The following year, Edith became engaged to Ludwig Loewe from Berlin. While riding with him and their friends across France to cover the fashions at the Deauville races, their car crashed into a tree, killing Ludwig and throwing Edith to the back of the vehicle. She suffered a concussion and had no memory of the crash afterward. Her mother later gave her a small stuffed toy pig, perhaps hearing that pigs were a symbol of good luck in France. The pig was covered in black and white fur, and played a popular tune called La Maxixe when its tail was wound. Edith would later give partial credit to the pig for her escape from Titanic.

By 1912, Edith became a buyer in Paris for a number of American firms in addition to her work at Women’s Wear Daily. Anxious to return to New York with purchases for her clients, she booked passage on April 5 on the ship George Washington, which would sail on Easter Sunday, two days later. But her editor called and asked her to delay her return in order to cover a race on Sunday. So Edith changed her ticket to the Titanic, sailing April 10th from Cherbourg.
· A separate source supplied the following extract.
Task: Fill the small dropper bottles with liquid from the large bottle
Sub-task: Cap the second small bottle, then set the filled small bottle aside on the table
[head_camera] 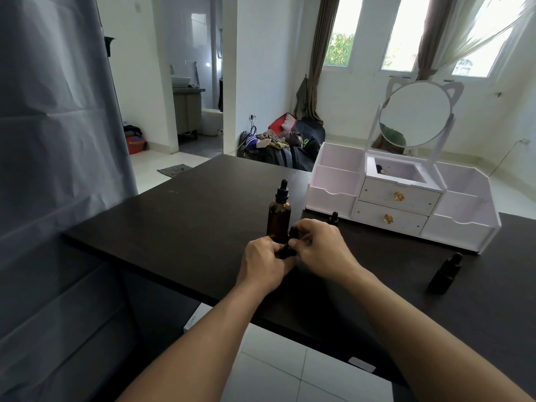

Edith brought 19 pieces of baggage aboard the ship, and possibly booked a second cabin for them, in addition to her own first class cabin. When the ship struck the iceberg on the night of April 14, Edith locked all her trunks, made her way to the deck, and watched the proceedings from the lounge. When she saw her steward, Robert Wareham, she asked him to retrieve her pig from her stateroom, which he did. When White Star Line’s Bruce Ismay noticed her in the lounge, he insisted she get into a lifeboat. A crewmember threw the pig into Boat 11, and Edith climbed in. Although the pig’s nose and two legs were broken, it helped entertain the children aboard the lifeboat as the survivors awaited rescue.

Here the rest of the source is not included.